Justice Pour Pınar Selek !

Notre amie Pinar Selek, sociologue, féministe et écrivaine, a été accusée à tort de l’explosion du Marché aux Épices pendant les onzes dernières années. Bien qu’elle ait été acquittée à deux reprises, son acquittement a été injustement annulé an Mars 2009 par le 9ème département pénal de la Cour suprême. L’objection déposée par le Bureau des Accusations contre la décision du 9ème département pénal a été rejetée par un majorité de voix par l’Assemblée générale de la Cour suprême la semaine dernière. Nous nous retrouvons, après tant d’années, dans l’attente que la justice soit faite, malgré toutes ces décisions iniques.

Aujourd’hui, tout ce qu’elle a fait au nom de l’égalité, de la liberté, de la paix et de la justice est désormais connu non seulement en Turquie, mais dans le monde entier. Ceux et celles qui ont assisté à son procès et à ses acquittements en salles d’audience continuent leur travail de témoignage. De jour en jour, le nombre des témoins augmente. Malgré cela, l’établissement de la justice en Turquie demeure une tâche difficile, qui souvent se solde par l’échec ou la tragédie. L’innocence de Pinar est désormais manifeste ; et nous tous et toutes avons besoin de justice, dans l’interêt d’une Turquie plus juste et plus stable.
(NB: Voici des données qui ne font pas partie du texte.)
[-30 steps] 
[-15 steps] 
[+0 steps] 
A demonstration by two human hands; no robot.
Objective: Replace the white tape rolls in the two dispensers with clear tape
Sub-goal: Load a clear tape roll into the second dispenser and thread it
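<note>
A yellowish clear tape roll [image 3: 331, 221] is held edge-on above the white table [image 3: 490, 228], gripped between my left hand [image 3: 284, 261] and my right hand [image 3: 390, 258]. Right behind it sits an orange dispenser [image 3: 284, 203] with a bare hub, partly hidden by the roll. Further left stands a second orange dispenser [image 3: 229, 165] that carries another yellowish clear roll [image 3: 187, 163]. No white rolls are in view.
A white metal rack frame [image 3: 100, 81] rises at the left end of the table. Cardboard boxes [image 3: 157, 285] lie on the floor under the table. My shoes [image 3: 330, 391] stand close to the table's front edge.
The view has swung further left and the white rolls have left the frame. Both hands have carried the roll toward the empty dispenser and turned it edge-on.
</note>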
L’acquittement irrévocable et public de Pinar Selek est une étape importante dans cette direction.

Il est temps de nous pencher sur les souvenirs d’injustice qui ont peuplé nos mémoires. Des faits auxquels nous avons assisté jour après jour, et qui, un par un, ont été réfutés, allégation après allégation...

Tout d’abord, la cause réelle de l’explosion, qui est de toute évidence d’importance capital pour la justice, a été délibérément ignorée par certaines autorités. De nombreux experts ont répété à multiple reprises que "l’explosion a été causée par un fuite de gaz et non par une bombe". Mais, il semble que pour une raison ou une autre, la Cour pénale a dédaigné s’intéresser aux rapports d’expertise. Devions-nous protester contre un cour pénale dont les décisions contredisaient les rapports des experts ? Ou devions-nous nous indigner de l’injustice faite à une sociologue constamment accusée, malgré le fait que son innocence avait été prouvée par les rapports d’expertise ?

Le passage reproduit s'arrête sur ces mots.